На стенде у газетного киоска жирные заголовки полуденного выпуска оповещали о первом убийстве.
— Ай-яй-яй, как нехорошо, — сказал Морден. — Просто ужас. — Он откинулся на спинку сиденья и задумчиво посмотрел в потолок. — Как звали того парня, что выкрал картину у Бинки Беренса и убил горничную, когда она с ним случайно столкнулась? — Мимо проносились магазины, фургоны, собаки, изверившиеся женщины с детскими колясками; как плохо я знаком с тем, что называется действительностью. — Лет десять-двенадцать назад, — уточнил он. — Неужели никто не помнит?
Я не отводил глаз от мелькающих улиц; меня так влекут к себе дела мирские.
— Фамилия начинается на «М», — напомнил Франси; плечи у него тряслись.
— Точно! — подхватил Морден. — Что-то вроде Монтегю. Или Монморенси. В таком роде.
Он легонько постучал пальцем по моему колену.

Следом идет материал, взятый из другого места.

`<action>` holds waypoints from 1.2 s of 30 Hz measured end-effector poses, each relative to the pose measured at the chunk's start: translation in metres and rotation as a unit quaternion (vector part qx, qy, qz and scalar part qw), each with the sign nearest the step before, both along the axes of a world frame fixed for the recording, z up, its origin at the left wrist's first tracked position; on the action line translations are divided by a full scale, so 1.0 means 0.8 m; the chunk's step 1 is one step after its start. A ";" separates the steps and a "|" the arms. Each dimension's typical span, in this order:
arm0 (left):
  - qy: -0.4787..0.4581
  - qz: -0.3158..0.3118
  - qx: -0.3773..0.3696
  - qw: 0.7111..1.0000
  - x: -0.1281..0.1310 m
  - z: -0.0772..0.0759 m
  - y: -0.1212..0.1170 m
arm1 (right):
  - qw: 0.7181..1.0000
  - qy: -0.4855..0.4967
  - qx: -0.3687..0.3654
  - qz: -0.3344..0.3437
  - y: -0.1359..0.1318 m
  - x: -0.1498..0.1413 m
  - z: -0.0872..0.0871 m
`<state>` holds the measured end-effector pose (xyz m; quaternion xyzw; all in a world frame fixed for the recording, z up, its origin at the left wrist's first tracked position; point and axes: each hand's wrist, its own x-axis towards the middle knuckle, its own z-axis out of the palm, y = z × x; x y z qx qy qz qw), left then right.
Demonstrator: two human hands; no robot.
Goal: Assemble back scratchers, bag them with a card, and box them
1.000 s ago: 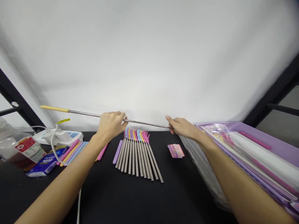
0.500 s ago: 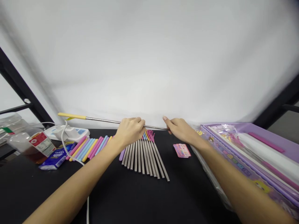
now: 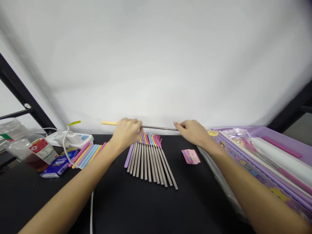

— Не припомните? Нет? Вы, наверно, были в отсутствии — вы ведь долго отсутствовали, верно? — Он задумался, притворился, будто думает. — Вермеер, кажется, это был. Или Метсю. Либо тот, либо этот. «Портрет женщины». Прекрасная вещь. Ударил ее молотком по голове, шмяк, и готово. — Он снова обернулся ко мне. — Бывали когда-нибудь в «Уайтуотер-Хаусе» у Беренса? Шикарная коллекция. Какие картины! Обязательно съездите, выберите денек. Уйма впечатлений. — Он выпрямился на сиденье вполоборота ко мне и, критически оглядев меня, сказал: — Бледный ты очень, вот что. Сидишь взаперти в четырех стенах, куда это годится?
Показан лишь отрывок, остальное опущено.